DeFi is a shorthand for English Decentralized Finance. Translation is decentralized finance, as opposed to traditional centralized financial systems.
In the traditional financial system, financial services, including financing investment, savings, credit, settlement, securities trading, commercial insurance and financial information consulting, are provided by users of centralized financial institutions. Financial institutions use currency trading to integrate value-added items and provide users with convenient value circulation and value-added services.
Users who want to use these services must go through financial institutions and accept the complex terms of financial institutions. As for whether the service can be completed or not, it depends on the service efficiency and security of the financial institution. This is also the main drawback of the centralized financial system.
For simple cross-border remittances, the Nigerian Jodie, who works in the United States, wants to send money to her cousin. She usually needs to transfer money through a bank or remittance company. This process usually takes 3-15 days or even longer. The reason is that the distance between the two places is far, the area where the cousin is located does not have banking services, the currency environment in Nigeria is not very stable, and the foreign exchange settlement is very complicated. Therefore, Judy's remittance needs to pass through multiple transfer companies to finally reach the cousin. Since each transit provider is not a free service, it is likely that a large fee has been deducted when the remittance arrives. Even if Judy doesn't want to accept it, because he has no choice, he can only endure.
There are always more ways than difficulties, so some people are beginning to study how to get rid of the centralized financial system to provide financial services.
However, due to the restriction of the currency centralization property (the legal currency is issued and managed by the state), users are always unable to freely distribute the value of wealth. Even financial institutions cannot avoid the supervision of centralized currency, so users can only choose and center. Cooperation in the financial system.
Now, cryptocurrencies such as Bitcoin give users new hope. The decentralized nature of cryptocurrencies makes it possible to freely circulate wealth , thus reviving the idea of a decentralized financial system:
Our wealth is now free to control. If there is no centralized financial institution involved, can we freely carry out various financial services?
The answer is yes.
02 DeFi practical application and classification
The concept of DeFi has become popular because of its real application . Let's take a look at the ETF's ecology as an example to see what DeFi services companies have:
Image source: TheBlockCrypto
This is the DeFi company based on the Ethereum blockchain, which was counted by The Block media in March this year, and there are already thousands of them. The market value of these companies is said to have exceeded $10 billion.
These are just based on the Ethereum project. DeFi companies based on other public chains have not yet counted. According to the data on DApp Total, the DeFi application based on the EOS public chain REX is just on the DeFi leaderboard for just a few days during May 1st. Two.
The emergence of these companies and projects has confirmed the feasibility of DeFi's vision . There is a view that DeFi should be used more widely to provide more convenient services for those who pursue a free financial environment.
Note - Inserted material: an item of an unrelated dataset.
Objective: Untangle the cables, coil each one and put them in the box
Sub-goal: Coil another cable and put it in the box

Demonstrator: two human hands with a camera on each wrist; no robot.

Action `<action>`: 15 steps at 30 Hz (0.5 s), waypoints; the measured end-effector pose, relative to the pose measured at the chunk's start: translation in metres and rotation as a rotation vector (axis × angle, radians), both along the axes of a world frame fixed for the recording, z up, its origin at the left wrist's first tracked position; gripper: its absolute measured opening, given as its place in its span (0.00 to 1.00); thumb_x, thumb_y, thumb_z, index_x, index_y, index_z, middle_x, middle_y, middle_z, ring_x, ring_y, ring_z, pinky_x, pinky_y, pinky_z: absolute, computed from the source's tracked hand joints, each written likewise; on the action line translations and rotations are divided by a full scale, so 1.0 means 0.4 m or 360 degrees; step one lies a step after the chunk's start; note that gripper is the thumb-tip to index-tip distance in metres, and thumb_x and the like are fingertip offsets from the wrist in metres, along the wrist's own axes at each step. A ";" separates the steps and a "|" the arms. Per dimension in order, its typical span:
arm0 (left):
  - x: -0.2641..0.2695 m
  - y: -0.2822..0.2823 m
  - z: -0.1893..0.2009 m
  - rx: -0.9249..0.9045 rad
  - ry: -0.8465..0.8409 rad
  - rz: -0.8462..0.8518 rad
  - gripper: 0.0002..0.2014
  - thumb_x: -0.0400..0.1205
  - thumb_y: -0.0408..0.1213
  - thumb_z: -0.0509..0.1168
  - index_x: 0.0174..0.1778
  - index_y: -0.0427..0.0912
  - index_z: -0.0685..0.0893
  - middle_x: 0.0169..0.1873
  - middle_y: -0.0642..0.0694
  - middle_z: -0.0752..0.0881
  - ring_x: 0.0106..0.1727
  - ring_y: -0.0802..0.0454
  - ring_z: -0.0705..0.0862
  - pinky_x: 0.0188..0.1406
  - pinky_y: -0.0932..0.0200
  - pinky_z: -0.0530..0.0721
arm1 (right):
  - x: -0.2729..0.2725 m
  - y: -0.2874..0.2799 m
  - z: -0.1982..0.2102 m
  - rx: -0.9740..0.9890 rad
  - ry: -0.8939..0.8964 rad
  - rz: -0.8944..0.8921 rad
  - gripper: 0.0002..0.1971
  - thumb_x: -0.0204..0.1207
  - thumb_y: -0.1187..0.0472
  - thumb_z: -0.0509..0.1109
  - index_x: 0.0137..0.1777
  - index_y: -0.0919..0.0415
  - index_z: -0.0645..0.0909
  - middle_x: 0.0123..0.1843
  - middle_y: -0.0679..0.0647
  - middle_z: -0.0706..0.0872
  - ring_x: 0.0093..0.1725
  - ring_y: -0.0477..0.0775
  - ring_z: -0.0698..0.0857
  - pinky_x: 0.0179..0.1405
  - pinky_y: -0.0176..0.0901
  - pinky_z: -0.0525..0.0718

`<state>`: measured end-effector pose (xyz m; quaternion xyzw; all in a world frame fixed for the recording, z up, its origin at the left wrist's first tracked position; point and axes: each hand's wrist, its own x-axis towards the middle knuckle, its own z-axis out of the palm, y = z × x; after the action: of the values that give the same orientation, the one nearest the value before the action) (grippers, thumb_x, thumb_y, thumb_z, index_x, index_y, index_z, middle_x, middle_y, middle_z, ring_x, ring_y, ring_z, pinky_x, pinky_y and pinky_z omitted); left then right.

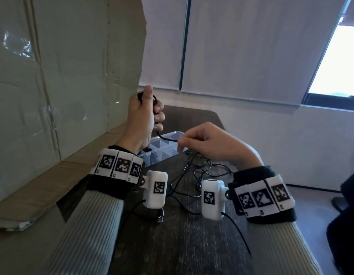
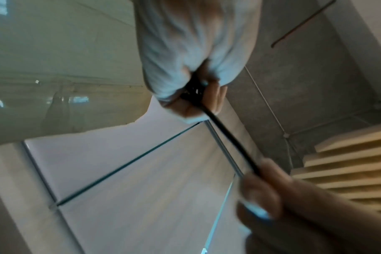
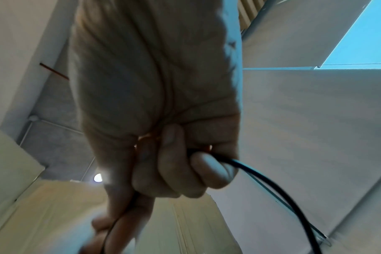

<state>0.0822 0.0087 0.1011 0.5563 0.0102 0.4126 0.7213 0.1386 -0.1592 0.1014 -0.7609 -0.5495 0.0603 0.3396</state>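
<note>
left hand (image 1: 141, 114) grips black cable (image 1: 168, 138) coil | right hand (image 1: 208, 144) pinches it | above box (image 1: 179, 133) rim

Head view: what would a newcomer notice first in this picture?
First, the two hands raised over the table: the left hand grips a coiled black cable, and the right hand pinches its free end. Below them, thin cables lie tangled on the dark table, beside the clear compartment box.
</note>
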 end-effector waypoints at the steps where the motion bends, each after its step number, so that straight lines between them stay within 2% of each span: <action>1: 0.000 0.007 -0.004 0.0098 0.0050 0.0043 0.17 0.87 0.53 0.53 0.38 0.44 0.65 0.22 0.54 0.68 0.17 0.61 0.62 0.14 0.72 0.59 | 0.008 -0.007 0.003 0.0049 -0.0001 0.0005 0.12 0.82 0.54 0.67 0.42 0.54 0.89 0.21 0.48 0.77 0.24 0.45 0.68 0.29 0.33 0.69; 2: -0.002 0.012 -0.009 0.0188 0.0092 0.0069 0.17 0.87 0.53 0.52 0.40 0.45 0.67 0.22 0.54 0.68 0.17 0.61 0.62 0.15 0.71 0.59 | 0.017 -0.016 0.006 0.0117 0.0000 -0.0008 0.12 0.82 0.54 0.67 0.41 0.54 0.89 0.27 0.54 0.82 0.27 0.46 0.72 0.33 0.35 0.71; 3: -0.004 0.013 -0.013 0.0267 0.0130 0.0071 0.17 0.87 0.54 0.51 0.42 0.44 0.70 0.21 0.54 0.69 0.17 0.60 0.62 0.15 0.71 0.59 | 0.024 -0.024 0.010 0.0197 -0.0006 -0.0045 0.11 0.82 0.56 0.68 0.41 0.54 0.89 0.31 0.55 0.85 0.30 0.43 0.75 0.36 0.33 0.73; 5: -0.007 0.006 -0.020 0.0455 0.0193 0.0041 0.22 0.87 0.54 0.47 0.43 0.41 0.77 0.21 0.52 0.72 0.16 0.61 0.64 0.14 0.70 0.60 | 0.029 -0.031 0.018 0.0366 -0.0043 -0.0120 0.10 0.81 0.59 0.68 0.40 0.54 0.89 0.32 0.42 0.86 0.31 0.35 0.76 0.37 0.27 0.72; 7: -0.003 -0.008 -0.029 0.0786 0.0268 0.0084 0.27 0.88 0.52 0.46 0.38 0.36 0.79 0.21 0.49 0.76 0.15 0.61 0.68 0.15 0.67 0.65 | 0.027 -0.021 0.020 0.0495 -0.0123 -0.0189 0.11 0.81 0.61 0.69 0.40 0.48 0.89 0.31 0.34 0.86 0.33 0.31 0.79 0.40 0.26 0.73; 10: 0.002 -0.031 -0.042 0.1300 0.0449 0.0228 0.31 0.88 0.52 0.48 0.28 0.37 0.83 0.15 0.53 0.80 0.17 0.63 0.74 0.25 0.69 0.71 | 0.027 0.002 0.010 0.0583 -0.0257 -0.0279 0.10 0.80 0.62 0.70 0.44 0.47 0.90 0.28 0.27 0.84 0.33 0.28 0.81 0.39 0.21 0.73; 12: 0.002 -0.035 -0.048 0.1362 0.0517 0.0135 0.36 0.87 0.56 0.47 0.24 0.35 0.84 0.13 0.53 0.79 0.16 0.61 0.74 0.27 0.66 0.72 | 0.029 0.010 0.004 0.0647 -0.0307 -0.0318 0.08 0.79 0.61 0.72 0.46 0.49 0.91 0.27 0.27 0.83 0.31 0.30 0.81 0.35 0.21 0.73; 15: -0.003 -0.032 -0.048 0.1342 0.0558 -0.0080 0.41 0.81 0.65 0.42 0.22 0.34 0.81 0.17 0.47 0.81 0.18 0.59 0.75 0.29 0.66 0.73 | 0.038 0.016 -0.004 0.0837 -0.0230 -0.0324 0.05 0.75 0.62 0.76 0.44 0.52 0.92 0.33 0.36 0.89 0.35 0.33 0.86 0.39 0.23 0.77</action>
<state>0.0811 -0.0042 0.0819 0.8628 -0.0501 0.2625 0.4291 0.1539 -0.1526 0.0997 -0.7003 -0.4899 -0.1731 0.4895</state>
Industry experts have systematically classified these DeFi companies, which can be roughly divided into:
1, payment class 2, loan class 3, stable currency 4, asset tokenization class 5, decentralized exchange…
1, payment class
DeFi companies in the payment category provide financial services for payment transfers . They usually establish or directly use decentralized assets on the blockchain, ie cryptocurrencies. Users are then allowed to make free trade transfers through these assets. Users only need a wallet address to hold and use their own cryptocurrency. The transfer payment of cryptocurrency is not interfered by any enterprise or intermediary. The enterprise mainly provides technical support and account services, and some enterprises also provide acceptance services between cryptocurrency and legal currency.
For example, in these decentralized payment systems, Judy of the United States wants to remit money to the cousin of the family. She only needs to exchange the money she wants to exchange for cryptocurrency, and then transfer the cryptocurrency to the cousin of Nigeria. After the cousin receives the transfer, the cryptocurrency can be exchanged for local legal currency. This completes the remittance process. The whole process takes only a few hours or even minutes at the earliest, and the handling fee is minimal.
There are already many companies that provide these services, and similar service organizations have begun to appear in regions such as South Korea and India.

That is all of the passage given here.